- **DATA EXCERPT**:
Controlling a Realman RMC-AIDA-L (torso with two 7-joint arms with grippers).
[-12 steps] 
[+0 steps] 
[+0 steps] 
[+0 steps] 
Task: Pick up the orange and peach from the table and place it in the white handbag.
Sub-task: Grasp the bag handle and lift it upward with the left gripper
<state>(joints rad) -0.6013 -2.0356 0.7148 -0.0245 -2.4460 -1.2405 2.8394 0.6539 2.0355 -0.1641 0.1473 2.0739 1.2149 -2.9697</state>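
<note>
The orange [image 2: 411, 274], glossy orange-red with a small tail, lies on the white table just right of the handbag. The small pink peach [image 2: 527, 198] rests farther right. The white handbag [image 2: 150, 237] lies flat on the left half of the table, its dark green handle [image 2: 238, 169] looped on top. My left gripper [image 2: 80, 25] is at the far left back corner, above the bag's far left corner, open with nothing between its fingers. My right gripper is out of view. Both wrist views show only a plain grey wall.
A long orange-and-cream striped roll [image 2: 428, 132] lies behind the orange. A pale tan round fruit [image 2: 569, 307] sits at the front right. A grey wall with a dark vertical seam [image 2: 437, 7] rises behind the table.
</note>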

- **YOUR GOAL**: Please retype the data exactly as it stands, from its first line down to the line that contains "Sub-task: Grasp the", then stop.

- **RESPONSE**:
Controlling a Realman RMC-AIDA-L (torso with two 7-joint arms with grippers).
[-12 steps] 
[+0 steps] 
[+0 steps] 
[+0 steps] 
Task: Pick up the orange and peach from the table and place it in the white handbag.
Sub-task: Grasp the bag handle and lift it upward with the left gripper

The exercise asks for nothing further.